Ele ainda acrescenta que seria interessante que o passageiro fizesse esse reconhecimento facial sempre que solicitar uma corrida. Entretanto, Paz alerta para os riscos de implementar uma tecnologia desenvolvida com critérios homogêneos, sem considerar a diversidade da população brasileira.
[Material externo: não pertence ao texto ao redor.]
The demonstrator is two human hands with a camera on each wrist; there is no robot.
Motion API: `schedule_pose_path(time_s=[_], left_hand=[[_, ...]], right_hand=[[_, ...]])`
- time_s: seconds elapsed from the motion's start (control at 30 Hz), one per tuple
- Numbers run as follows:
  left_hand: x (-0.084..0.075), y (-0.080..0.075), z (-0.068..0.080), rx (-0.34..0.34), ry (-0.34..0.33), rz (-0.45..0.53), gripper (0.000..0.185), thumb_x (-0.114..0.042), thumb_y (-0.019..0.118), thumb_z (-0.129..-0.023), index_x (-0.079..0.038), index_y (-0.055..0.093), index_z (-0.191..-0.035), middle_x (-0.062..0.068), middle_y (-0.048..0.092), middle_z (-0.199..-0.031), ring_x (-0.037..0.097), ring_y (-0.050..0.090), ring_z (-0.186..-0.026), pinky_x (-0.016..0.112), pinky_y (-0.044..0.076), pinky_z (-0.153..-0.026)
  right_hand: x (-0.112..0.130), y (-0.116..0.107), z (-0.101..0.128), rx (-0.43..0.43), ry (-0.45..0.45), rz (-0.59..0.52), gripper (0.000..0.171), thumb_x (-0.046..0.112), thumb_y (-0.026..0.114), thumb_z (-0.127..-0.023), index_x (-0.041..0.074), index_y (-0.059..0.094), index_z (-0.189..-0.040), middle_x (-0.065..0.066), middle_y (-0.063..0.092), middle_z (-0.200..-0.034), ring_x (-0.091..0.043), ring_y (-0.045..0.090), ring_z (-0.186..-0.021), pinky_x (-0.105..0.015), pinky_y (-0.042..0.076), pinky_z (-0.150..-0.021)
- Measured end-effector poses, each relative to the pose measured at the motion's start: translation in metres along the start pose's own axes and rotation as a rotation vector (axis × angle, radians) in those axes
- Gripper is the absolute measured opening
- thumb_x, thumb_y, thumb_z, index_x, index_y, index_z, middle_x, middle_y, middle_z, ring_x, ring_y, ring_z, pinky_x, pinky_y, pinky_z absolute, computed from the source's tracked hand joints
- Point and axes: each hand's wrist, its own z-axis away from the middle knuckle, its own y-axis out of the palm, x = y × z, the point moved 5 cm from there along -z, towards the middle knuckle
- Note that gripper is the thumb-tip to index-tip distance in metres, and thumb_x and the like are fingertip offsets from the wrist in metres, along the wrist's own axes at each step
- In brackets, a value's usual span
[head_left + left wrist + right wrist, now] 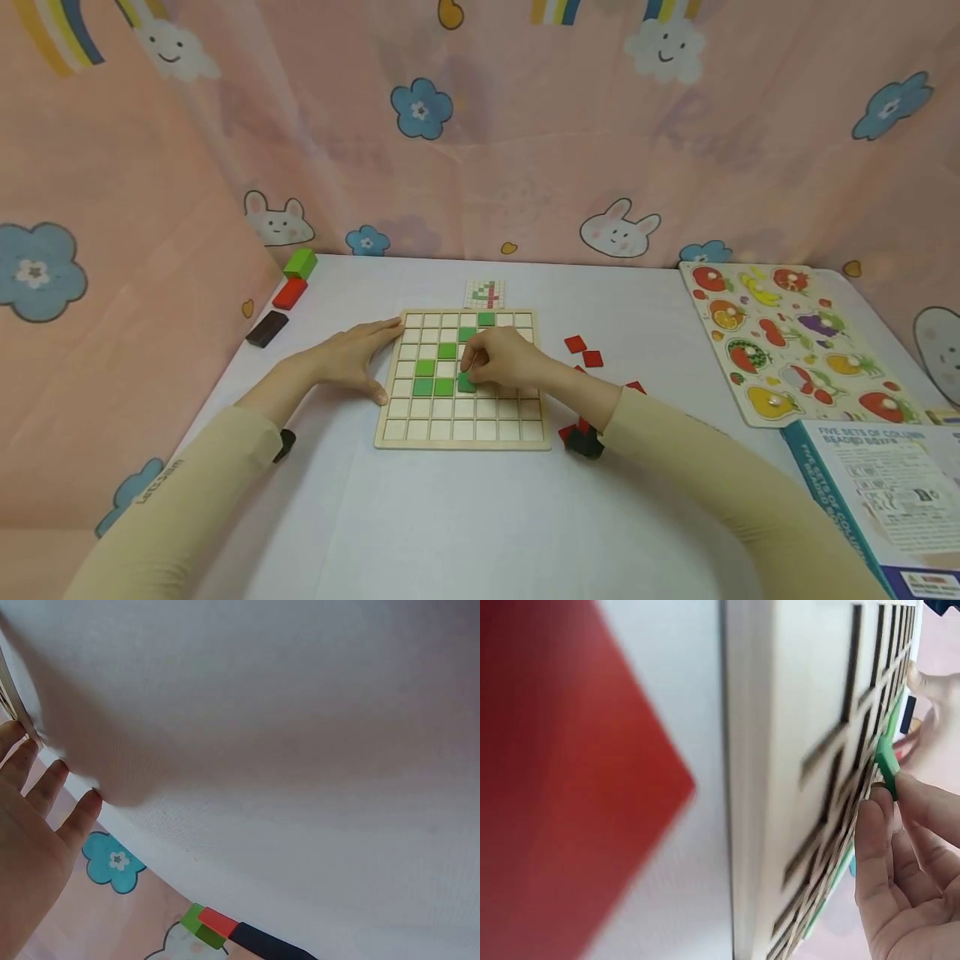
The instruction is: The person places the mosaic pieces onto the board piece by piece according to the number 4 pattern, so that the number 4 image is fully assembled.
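Observation:
A wooden grid board point(465, 446) lies on the white table with several green square tiles point(444, 387) in its cells. My right hand point(506, 358) is over the middle of the board and pinches a green tile point(887, 763) between thumb and fingers; this tile is tilted at a cell. On the board's left edge, my left hand point(348, 360) rests with thumb and fingers spread and fairly straight. Its fingertips touch the frame in the left wrist view. A small pattern card point(485, 294) with green and red squares lies just behind the board.
Red tiles point(575, 344) are scattered right of the board, beside a dark pile point(585, 443) near my right forearm. Green point(301, 263), red point(289, 292) and black blocks point(267, 329) line the left edge. A fruit puzzle board point(795, 358) and a box point(885, 492) lie at right.

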Motion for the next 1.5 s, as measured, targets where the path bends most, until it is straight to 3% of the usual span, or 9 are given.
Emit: schedule_pose_path(time_s=[0.4,0.57,0.67,0.83,1.03,1.2,1.33,1.5], left_hand=[[0.0,0.0,0.0,0.0,0.002,0.012,0.12,-0.052,0.087,-0.064,-0.012,0.024,-0.158,0.009,0.017,-0.168,0.041,0.021,-0.153,0.069,0.027,-0.115],[-0.001,0.0,-0.001,-0.004,0.005,0.009,0.12,-0.053,0.087,-0.064,-0.012,0.023,-0.158,0.009,0.017,-0.168,0.041,0.021,-0.153,0.069,0.027,-0.116],[-0.002,0.0,-0.001,-0.003,0.008,0.012,0.12,-0.054,0.086,-0.065,-0.012,0.023,-0.158,0.01,0.017,-0.168,0.042,0.021,-0.152,0.069,0.026,-0.116],[-0.003,-0.002,0.001,0.0,0.0,0.01,0.119,-0.052,0.086,-0.065,-0.011,0.023,-0.158,0.01,0.017,-0.168,0.043,0.021,-0.152,0.07,0.026,-0.115],[-0.003,-0.002,0.002,-0.001,-0.007,0.009,0.118,-0.051,0.086,-0.066,-0.01,0.024,-0.158,0.011,0.017,-0.168,0.044,0.022,-0.152,0.07,0.026,-0.115],[-0.003,-0.003,0.002,0.002,-0.013,0.008,0.119,-0.051,0.087,-0.065,-0.011,0.024,-0.158,0.01,0.017,-0.168,0.043,0.021,-0.152,0.069,0.026,-0.116],[-0.003,-0.003,0.002,0.004,-0.015,0.011,0.118,-0.051,0.087,-0.066,-0.011,0.024,-0.158,0.01,0.017,-0.168,0.043,0.021,-0.152,0.07,0.025,-0.116],[-0.004,-0.004,0.003,0.009,-0.018,0.017,0.119,-0.05,0.087,-0.066,-0.011,0.023,-0.158,0.009,0.016,-0.168,0.043,0.02,-0.152,0.07,0.025,-0.115]], right_hand=[[0.008,0.007,0.001,0.005,-0.033,0.116,0.007,0.005,0.074,-0.084,0.012,0.076,-0.086,0.001,0.07,-0.077,-0.009,0.055,-0.076,-0.02,0.045,-0.068],[0.003,-0.003,0.002,0.003,-0.044,0.139,0.009,0.009,0.071,-0.087,0.013,0.075,-0.095,0.001,0.069,-0.083,-0.011,0.058,-0.079,-0.021,0.048,-0.07],[-0.007,-0.021,0.004,-0.021,-0.03,0.154,0.012,0.011,0.069,-0.09,0.012,0.075,-0.1,-0.002,0.07,-0.089,-0.014,0.062,-0.082,-0.024,0.051,-0.073],[-0.04,-0.059,0.01,-0.039,0.068,0.178,0.017,0.008,0.066,-0.09,0.009,0.074,-0.105,-0.009,0.07,-0.099,-0.022,0.065,-0.09,-0.031,0.055,-0.078],[-0.087,-0.09,0.023,-0.002,0.205,0.221,0.026,0.007,0.076,-0.081,0.008,0.073,-0.107,-0.014,0.068,-0.108,-0.028,0.062,-0.098,-0.038,0.055,-0.084],[-0.109,-0.097,0.03,0.066,0.284,0.253,0.016,0.012,0.079,-0.08,0.013,0.073,-0.094,-0.008,0.065,-0.101,-0.024,0.055,-0.096,-0.035,0.05,-0.084],[-0.112,-0.097,0.032,0.099,0.28,0.24,0.009,0.012,0.078,-0.081,0.012,0.071,-0.086,-0.006,0.065,-0.094,-0.022,0.055,-0.092,-0.031,0.049,-0.078],[-0.111,-0.095,0.031,0.111,0.257,0.222,0.017,0.011,0.079,-0.082,0.008,0.066,-0.093,-0.007,0.063,-0.091,-0.021,0.055,-0.087,-0.027,0.048,-0.073]])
Para ele, é necessário garantir que a inteligência artificial seja treinada considerando as diferenças étnico raciais afim de evitar a propagação da violência. “Novamente, entra naquele viés de conformação, aquele viés que vai reproduzir, né, esses preconceitos da sociedade”, adverte o especialista.
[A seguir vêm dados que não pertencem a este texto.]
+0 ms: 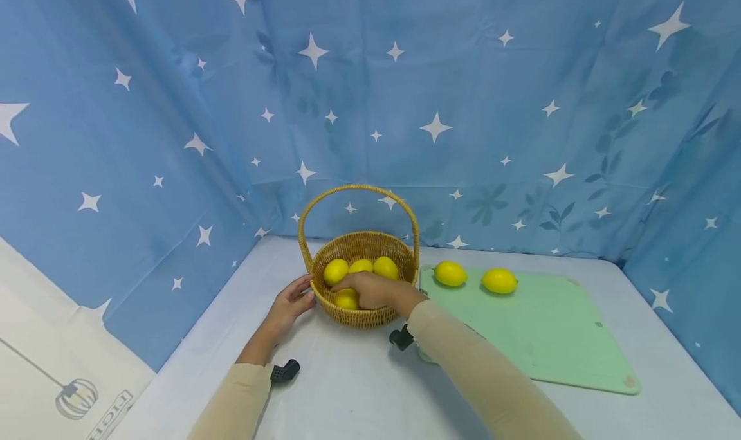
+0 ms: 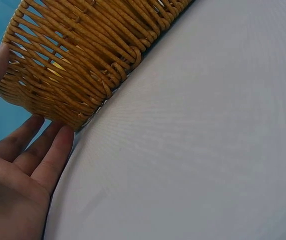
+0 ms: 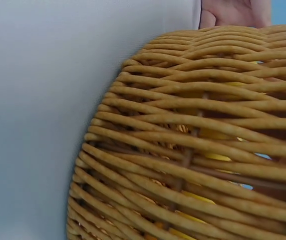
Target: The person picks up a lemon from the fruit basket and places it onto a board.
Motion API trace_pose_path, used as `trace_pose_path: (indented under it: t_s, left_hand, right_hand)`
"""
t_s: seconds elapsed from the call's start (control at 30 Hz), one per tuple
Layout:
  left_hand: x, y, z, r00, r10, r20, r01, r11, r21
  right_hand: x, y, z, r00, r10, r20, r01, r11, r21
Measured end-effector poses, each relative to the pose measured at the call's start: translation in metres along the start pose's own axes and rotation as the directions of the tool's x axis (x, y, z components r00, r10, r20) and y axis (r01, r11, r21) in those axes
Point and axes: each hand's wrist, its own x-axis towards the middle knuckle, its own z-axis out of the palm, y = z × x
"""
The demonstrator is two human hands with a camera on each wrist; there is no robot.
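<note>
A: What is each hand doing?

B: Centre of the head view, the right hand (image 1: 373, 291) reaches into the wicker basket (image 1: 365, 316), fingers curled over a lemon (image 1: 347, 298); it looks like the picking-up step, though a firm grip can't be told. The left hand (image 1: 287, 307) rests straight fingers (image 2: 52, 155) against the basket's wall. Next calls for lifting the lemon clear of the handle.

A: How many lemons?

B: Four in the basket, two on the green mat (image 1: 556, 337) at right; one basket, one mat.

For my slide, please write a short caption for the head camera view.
Right hand reaches into a wicker basket of lemons while the left hand steadies its side.
</note>
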Motion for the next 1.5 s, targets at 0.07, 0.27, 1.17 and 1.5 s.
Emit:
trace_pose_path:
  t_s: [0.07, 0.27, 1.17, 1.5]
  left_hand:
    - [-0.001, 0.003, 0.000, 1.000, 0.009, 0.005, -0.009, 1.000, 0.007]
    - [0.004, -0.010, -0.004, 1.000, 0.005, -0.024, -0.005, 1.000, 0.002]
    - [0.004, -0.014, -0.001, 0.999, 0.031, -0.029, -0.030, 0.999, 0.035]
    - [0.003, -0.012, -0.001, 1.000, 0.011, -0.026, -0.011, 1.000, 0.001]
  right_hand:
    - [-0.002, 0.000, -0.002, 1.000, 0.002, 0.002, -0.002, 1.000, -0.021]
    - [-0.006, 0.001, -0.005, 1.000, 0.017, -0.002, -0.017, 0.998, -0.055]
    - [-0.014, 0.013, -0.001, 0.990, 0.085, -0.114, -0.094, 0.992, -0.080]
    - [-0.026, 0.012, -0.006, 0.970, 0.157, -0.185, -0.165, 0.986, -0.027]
Além disso, Pablo acha que os pagamentos devem ser realizados integralmente pela plataforma, banindo as cédulas. “A pessoa vai pagar automaticamente pelo aplicativo, então essa questão de pagamento seria totalmente isento da responsabilidade do motorista de estar recebendo dinheiro”, explica. 

Pablo também acredita que fica vulnerável quando um usuário pede uma corrida para outro. “Então toca a corrida lá, aí aparece o nome da pessoa, dá conta, aparece o nome da pessoa que vai subir, dizendo que, dizendo algum grau de parentesco, se é avô, se é avó, se é mãe, se é pai, entendeu? Agora pedir para terceiro amigo complica demais”, opina. 

Por fim, o motorista acredita que seria benéfico o fim do tempo de espera após a chegada do motorista. “Muitas das vezes não tem nem local para ficar estacionado e para guardar o passageiro, que tem alguns prédios que não tem zona de embarque e desembarque, você fica ao relento na avenida, aí você pode se envolver no acidente’, explica. 

O que diz a Uber

Ao ser questionada sobre a nova função, seus critérios e funcionamento, a Uber enviou uma nota explicando que está testando o recurso, desenvolvido a partir do retorno dos motoristas à plataforma. “Estamos sempre buscando escutar os motoristas parceiros, testar e implementar recursos que melhorem a experiência deles com o nosso aplicativo, além de oferecer mais flexibilidade e poder de escolha”, diz a nota.

Além disso, a empresa ressalta a autonomia dos autônomos e explica como funciona o novo recurso. “Nesse sentido, um dos grandes focos de melhoria têm sido as informações que os motoristas parceiros recebem para decidir se querem aceitar uma viagem ou não. Com esse objetivo, estamos testando um novo cartão de ofertas que inclui uma sinalização sobre a região de início e/ou final de uma viagem.

Isso significa que, em algumas viagens, o endereço pode vir acompanhado de um ícone de alerta, indicando que, segundo um modelo que combina informações públicas georreferenciadas e feedbacks recebidos pela plataforma, trata-se de uma região potencialmente arriscada.

No momento, esse teste está sendo realizado em duas cidades do país e vamos acompanhar os resultados e feedbacks para continuar aprimorando os recursos de segurança da plataforma.”